Friday, March 6, 2009

A Word About Cost

One of the most pernicious problems associated with dealing with Parental Alienation in the courtroom is cost. These cases can be very expensive. An attorney’s success is premised on him or her being well prepared, which requires significant time and money. Experts are often part of the mix, which also represents added expenses. It is therefore reasonable to question the necessity of hiring an additional person to the team in the form of a consultant, when there is already so much expense.

However, in cases involving Parental Alienation, the experienced consultant – properly having both extensive clinical and professional experience with Parental alienation, as well as considerable time in the courtroom – can actually reduce cost. A common example can perhaps make this clear. As noted above, Expert witnesses are often required in these cases. When an experienced consultant is not involved, this typically takes the form of the attorney finding and hiring the expert, usually from a pool of forensic experts in the given community. If the local experts do not have adequate experience in Parental Alienation, then the attorney is faced with trying to find such an expert who can then be imported for the purpose of litigation. Depending on the attorney’s network of such experts, his or her degree of understanding of the issues, and his or her time in finding such an expert, the expert is eventually found. Once this occurs, the attorney educates the expert about the case and then sends them voluminous documents about the case for their review. Having served in this capacity, I can attest that the preparation required to be able to testify in such a matter can and often is a great many hours of reading over documents that may or may not be germane to the issue. This review and preparation time consists of the expert organizing, reviewing and sifting through all of the documentation in an effort to prepare for testimony. This process can and often takes many hours and typically costs thousands of dollars. This is, of course, even before any conclusions and opinions are hatched. Once this happens, then the expert and the attorney will spend significant time in consultation with each other for strategic and preparatory purposes. This can also take hours and thousands of dollars.

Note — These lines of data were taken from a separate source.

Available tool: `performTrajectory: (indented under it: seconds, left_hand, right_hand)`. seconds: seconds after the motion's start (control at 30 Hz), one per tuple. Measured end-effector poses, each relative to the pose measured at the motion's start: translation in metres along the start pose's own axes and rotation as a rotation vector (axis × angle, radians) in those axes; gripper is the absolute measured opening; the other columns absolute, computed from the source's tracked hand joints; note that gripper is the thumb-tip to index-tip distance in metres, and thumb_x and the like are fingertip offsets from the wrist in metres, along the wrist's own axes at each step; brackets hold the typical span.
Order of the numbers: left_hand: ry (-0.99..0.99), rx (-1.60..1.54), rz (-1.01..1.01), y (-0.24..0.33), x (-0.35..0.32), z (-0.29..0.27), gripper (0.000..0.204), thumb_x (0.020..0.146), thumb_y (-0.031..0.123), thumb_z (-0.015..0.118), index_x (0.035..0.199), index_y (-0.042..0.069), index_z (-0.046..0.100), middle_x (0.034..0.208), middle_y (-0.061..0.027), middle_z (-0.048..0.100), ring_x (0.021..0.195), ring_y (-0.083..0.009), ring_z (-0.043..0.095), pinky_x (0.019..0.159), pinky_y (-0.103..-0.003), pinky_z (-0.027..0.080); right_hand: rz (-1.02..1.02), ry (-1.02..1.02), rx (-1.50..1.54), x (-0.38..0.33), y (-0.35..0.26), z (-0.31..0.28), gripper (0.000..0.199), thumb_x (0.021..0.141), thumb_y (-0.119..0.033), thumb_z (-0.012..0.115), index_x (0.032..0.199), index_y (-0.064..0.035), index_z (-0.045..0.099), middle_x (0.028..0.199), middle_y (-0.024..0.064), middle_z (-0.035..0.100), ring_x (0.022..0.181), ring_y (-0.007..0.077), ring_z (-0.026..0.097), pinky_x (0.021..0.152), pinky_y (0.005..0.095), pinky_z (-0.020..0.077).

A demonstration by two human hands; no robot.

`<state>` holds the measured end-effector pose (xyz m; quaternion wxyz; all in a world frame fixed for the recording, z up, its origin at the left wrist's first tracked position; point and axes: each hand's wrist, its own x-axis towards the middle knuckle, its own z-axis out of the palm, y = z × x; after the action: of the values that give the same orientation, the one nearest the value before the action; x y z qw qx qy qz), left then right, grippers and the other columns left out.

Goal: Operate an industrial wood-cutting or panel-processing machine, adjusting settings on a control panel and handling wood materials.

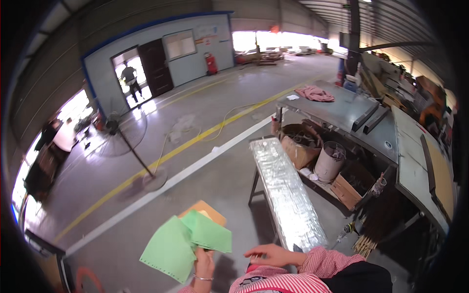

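Fingers of my left hand (pixel 204 263) pinch two green paper sheets (pixel 188 240) by one lower corner, while my right hand (pixel 273 255) hovers open and empty beside the foil-wrapped bench (pixel 286 193); such a thin grip could let them slip toward the floor (pixel 195 161) near the standing fan (pixel 124 136).

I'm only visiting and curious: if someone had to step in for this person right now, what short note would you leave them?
Left hand: raised, gripping green paper sheets, fanned out, with a tan sheet behind them.
Right hand: open, fingers spread, holding nothing, just right of the sheets and near the end of the foil-wrapped bench.
Done: the sheets are gathered in one hand.
Left: I cannot tell where they belong; none lie on the bench or the grey metal table yet.
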<state>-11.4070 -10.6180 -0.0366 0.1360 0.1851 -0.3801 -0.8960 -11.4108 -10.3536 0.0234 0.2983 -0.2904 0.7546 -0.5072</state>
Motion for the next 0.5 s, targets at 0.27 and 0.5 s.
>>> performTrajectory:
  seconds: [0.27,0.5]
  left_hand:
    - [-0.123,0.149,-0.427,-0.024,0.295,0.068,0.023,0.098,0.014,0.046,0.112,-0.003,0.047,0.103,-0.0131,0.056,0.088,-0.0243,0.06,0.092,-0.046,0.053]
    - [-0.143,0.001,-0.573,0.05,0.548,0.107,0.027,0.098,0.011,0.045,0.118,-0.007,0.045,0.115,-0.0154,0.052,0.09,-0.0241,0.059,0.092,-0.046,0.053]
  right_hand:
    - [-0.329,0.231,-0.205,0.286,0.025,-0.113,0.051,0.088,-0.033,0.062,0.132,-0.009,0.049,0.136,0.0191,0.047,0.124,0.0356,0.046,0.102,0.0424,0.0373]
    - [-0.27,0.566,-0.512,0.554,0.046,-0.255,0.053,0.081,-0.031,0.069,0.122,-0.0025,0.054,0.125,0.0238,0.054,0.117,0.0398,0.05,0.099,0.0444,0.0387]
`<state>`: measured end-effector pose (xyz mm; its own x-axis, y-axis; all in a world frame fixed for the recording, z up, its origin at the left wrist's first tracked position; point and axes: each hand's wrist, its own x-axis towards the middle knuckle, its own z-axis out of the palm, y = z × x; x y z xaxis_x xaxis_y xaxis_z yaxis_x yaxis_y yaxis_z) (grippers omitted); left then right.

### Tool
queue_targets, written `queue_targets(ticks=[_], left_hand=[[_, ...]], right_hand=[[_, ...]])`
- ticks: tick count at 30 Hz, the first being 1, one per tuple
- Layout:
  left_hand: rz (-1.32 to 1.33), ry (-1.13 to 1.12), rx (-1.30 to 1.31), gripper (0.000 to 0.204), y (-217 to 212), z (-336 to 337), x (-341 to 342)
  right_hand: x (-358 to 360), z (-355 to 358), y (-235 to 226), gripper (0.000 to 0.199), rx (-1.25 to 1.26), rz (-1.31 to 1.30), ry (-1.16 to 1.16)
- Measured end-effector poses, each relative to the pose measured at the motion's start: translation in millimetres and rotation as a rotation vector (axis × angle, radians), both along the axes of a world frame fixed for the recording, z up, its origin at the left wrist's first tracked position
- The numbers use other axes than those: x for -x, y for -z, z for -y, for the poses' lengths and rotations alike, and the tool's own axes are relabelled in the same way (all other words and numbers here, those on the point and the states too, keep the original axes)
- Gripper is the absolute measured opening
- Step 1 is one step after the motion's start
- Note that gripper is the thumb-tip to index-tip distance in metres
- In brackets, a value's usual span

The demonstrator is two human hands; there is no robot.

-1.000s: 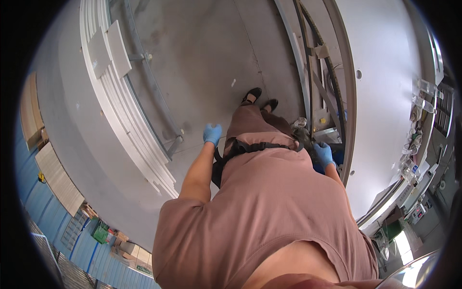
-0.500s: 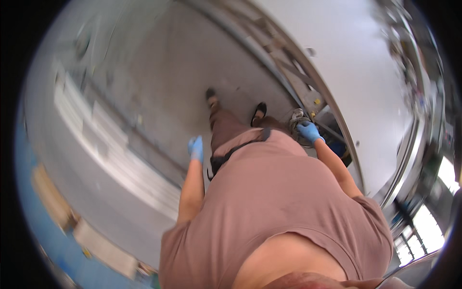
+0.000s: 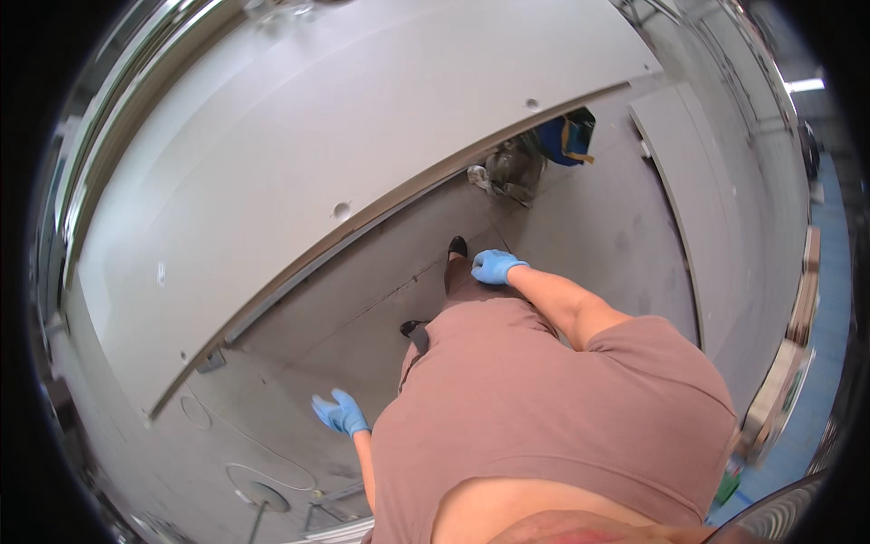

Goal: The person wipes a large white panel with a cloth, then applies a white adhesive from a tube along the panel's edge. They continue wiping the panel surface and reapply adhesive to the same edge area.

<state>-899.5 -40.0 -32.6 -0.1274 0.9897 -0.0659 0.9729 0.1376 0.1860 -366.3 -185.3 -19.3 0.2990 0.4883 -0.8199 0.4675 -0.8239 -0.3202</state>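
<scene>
- Fingers (image 3: 323, 410) of the blue-gloved left hand (image 3: 341, 414) spread apart above grey floor (image 3: 589, 227).
- Blue-gloved right hand (image 3: 497, 267) curled near brown trousers (image 3: 460, 286); cannot tell whether it grips anything.
- Long pale-grey tabletop (image 3: 362, 127) with round holes (image 3: 342, 210) ahead, apart from both hands.

Soft, fairly even daylight-toned light fills the view, with a white light strip (image 3: 805, 85) glaring at upper right. The pale worktop (image 3: 362, 136) has a dull sheen; the floor (image 3: 353, 335) looks dimmer. Edges bow, the left hand (image 3: 340, 413) blurs slightly, and black rings the picture.
</scene>
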Motion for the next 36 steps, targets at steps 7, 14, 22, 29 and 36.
queue_targets(ticks=[7,14,22,29,36], left_hand=[[0.220,0.511,-0.471,0.069,-66,-152,-266],[0.314,0.812,-0.486,0.073,-92,-243,-439],[0.370,0.859,-0.392,0.075,-68,-361,-567],[0.173,0.807,-0.302,0.080,-34,-376,-600],[0.173,0.632,-0.205,0.075,-38,-379,-616]], right_hand=[[-110,59,17,0.042,0.065,0.069,0.322],[-189,4,-56,0.035,-0.291,0.268,0.509],[-174,-136,-132,0.028,-0.655,0.201,0.428],[-200,-206,-136,0.019,-0.816,0.209,0.165],[-306,-253,-130,0.010,-1.066,0.195,-0.025]])
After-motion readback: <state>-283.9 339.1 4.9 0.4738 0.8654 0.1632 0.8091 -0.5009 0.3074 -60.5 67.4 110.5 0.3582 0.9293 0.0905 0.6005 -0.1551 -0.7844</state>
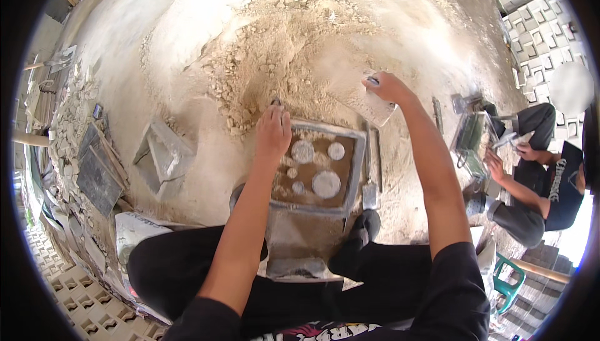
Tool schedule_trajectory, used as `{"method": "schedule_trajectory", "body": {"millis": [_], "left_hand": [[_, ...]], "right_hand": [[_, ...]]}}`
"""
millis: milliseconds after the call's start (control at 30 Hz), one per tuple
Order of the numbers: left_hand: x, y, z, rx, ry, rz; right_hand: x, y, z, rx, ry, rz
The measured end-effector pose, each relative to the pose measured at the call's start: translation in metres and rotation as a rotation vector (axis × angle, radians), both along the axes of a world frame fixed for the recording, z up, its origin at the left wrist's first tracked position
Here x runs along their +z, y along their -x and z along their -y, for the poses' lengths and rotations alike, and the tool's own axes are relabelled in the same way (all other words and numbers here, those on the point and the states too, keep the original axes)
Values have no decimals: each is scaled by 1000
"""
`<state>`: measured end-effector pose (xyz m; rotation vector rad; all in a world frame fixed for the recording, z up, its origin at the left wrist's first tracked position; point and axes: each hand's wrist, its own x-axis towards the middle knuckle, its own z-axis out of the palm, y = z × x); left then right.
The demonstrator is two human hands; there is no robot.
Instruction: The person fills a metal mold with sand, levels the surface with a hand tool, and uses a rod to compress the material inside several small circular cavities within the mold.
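My right hand [390,87] is closed around the handle of a flat rectangular trowel [380,113]. Its dusty plate is over the loose sandy mix, just beyond a shallow rectangular mold [359,172]. My left hand [274,133] is closed at the mold's far left corner; a small dark end sticks out past the fingers, and the rest of what it grips is hidden. Inside the mold, brown sandy material surrounds pale round discs of different sizes, among them a large disc [326,184] and a smaller disc [336,151].
A heap of crumbly mix [281,47] spreads ahead. Long-handled tools [371,194] lie right of the mold. Grey frames [164,157] and dark boards [100,175] lie left, beside rubble. At right a co-worker [540,178] works over another mold [474,144]. A green chair [509,281] stands behind.
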<state>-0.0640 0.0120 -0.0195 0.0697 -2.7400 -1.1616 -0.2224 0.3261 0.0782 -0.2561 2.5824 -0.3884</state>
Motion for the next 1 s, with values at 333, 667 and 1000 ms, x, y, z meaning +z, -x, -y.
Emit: {"method": "schedule_trajectory", "body": {"millis": [333, 667, 1000], "left_hand": [[13, 9, -2, 54, 6, -5], [-33, 9, 9, 78, -96, -51], [7, -16, 16, 201, -968, -38]], "right_hand": [[-81, 76, 88, -86, 142, -230], [27, -70, 85, -270, 284, -334], [82, -237, 126, -376, 364, -178]]}}
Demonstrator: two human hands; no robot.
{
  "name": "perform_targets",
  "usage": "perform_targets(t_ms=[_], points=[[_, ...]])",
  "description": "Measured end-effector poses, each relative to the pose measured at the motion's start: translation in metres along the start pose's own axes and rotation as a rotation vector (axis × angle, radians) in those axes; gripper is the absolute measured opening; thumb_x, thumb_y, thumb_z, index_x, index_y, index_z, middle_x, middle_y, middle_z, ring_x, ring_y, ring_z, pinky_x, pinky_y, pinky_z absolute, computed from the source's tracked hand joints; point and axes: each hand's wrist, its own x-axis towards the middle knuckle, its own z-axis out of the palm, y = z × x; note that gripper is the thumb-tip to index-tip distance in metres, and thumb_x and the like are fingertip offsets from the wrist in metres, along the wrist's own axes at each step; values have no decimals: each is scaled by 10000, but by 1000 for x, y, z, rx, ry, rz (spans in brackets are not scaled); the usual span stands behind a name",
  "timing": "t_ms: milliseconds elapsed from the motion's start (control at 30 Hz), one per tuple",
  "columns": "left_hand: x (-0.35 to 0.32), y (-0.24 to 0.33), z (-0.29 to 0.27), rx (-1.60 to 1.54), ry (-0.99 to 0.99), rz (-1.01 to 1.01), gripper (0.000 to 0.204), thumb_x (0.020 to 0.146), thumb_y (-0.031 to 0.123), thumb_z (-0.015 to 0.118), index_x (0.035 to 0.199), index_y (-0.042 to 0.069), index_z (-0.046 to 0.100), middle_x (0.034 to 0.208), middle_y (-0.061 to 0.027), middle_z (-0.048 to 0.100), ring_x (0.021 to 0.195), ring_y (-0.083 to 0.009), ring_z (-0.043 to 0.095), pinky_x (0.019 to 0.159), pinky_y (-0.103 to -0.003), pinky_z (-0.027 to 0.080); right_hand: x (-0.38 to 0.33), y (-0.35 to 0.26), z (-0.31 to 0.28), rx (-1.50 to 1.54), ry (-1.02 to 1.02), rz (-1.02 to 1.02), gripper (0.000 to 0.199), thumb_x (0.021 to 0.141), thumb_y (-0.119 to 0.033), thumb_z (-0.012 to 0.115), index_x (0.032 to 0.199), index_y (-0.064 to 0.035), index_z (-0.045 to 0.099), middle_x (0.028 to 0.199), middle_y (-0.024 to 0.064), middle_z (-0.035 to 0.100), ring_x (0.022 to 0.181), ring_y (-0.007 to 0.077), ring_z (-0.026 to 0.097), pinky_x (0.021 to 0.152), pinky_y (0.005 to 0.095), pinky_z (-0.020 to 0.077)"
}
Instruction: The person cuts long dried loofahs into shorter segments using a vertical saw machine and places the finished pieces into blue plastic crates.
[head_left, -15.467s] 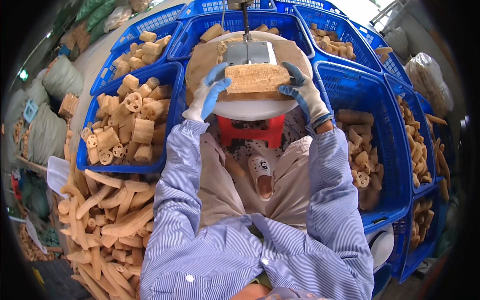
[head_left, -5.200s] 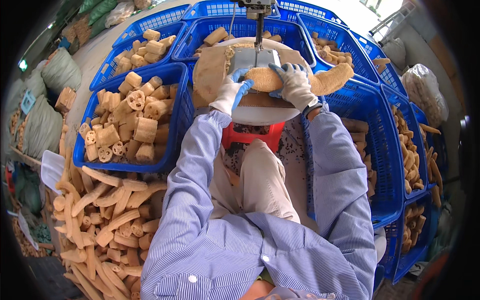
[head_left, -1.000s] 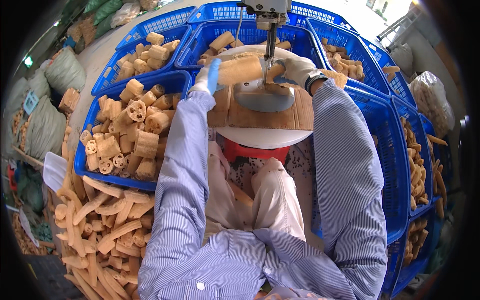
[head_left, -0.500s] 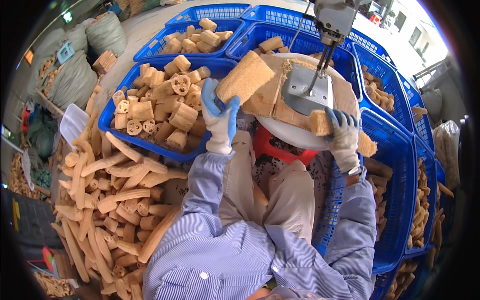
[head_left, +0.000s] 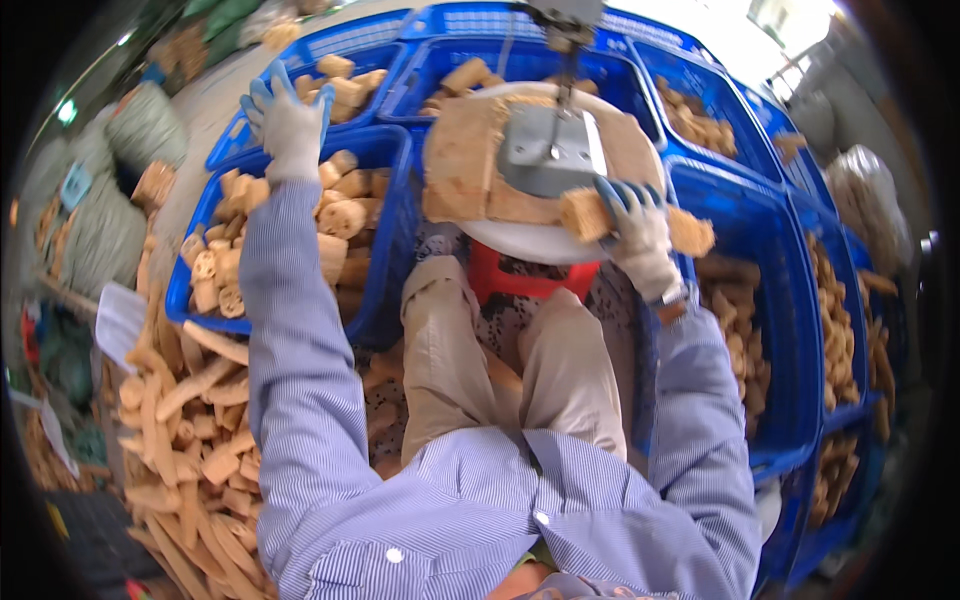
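Note:
My left hand (head_left: 288, 125), in a white and blue glove, is raised with fingers spread over the edge between two blue baskets at the left. Beyond its fingertips, apart from the hand, is a blurred tan loofah piece (head_left: 281, 35). My right hand (head_left: 640, 235), gloved alike, closes over a loofah (head_left: 585, 214) at the right front edge of the round work table. Tan loofah shows on both sides of that hand; whether it is one length or two is hidden. Beside it stands a sewing machine's metal plate (head_left: 550, 150) and needle bar, set amid cardboard.
The near-left blue basket (head_left: 398, 210) holds cut loofah pieces. Several more blue baskets ring the table behind and right, including one by my right arm (head_left: 775, 330). Long loofahs (head_left: 190, 420) lie heaped at the left. A red stool (head_left: 520, 283) stands under the table.
My left hand has swung left and away from the table and let go of the wide loofah piece. My right hand keeps its hold. The whole view has shifted.

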Motion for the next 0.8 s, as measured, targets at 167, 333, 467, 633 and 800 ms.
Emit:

This process is however different with a consultant on board. First, the consultant would take responsibility for finding the best and most viable expert - either locally or not – based on the issues involved. This selection process involves matching the expert to the issue being argued, which should not fall onto the attorney, who could not be expected to know such subtle differences. Even the best prepared attorney should not be expected to be able to perform this function. With the consultant on board, the attorney expends none of their billable time on such a search, yet ends up with a more thoroughly researched choice of experts. Secondly, the consultant would have already reviewed and boiled down the issues and the specific documents that would be necessary for the expert to review and would be able to present it to them in their “own language.” Less time is therefore spent getting the expert up to speed since they do not have to start from scratch. The case is presented to him or her by the consultant who has already pre-digested it. The preparatory time for the expert is therefore significantly reduced to sometimes a fraction of what would have been the case were the consultant not involved.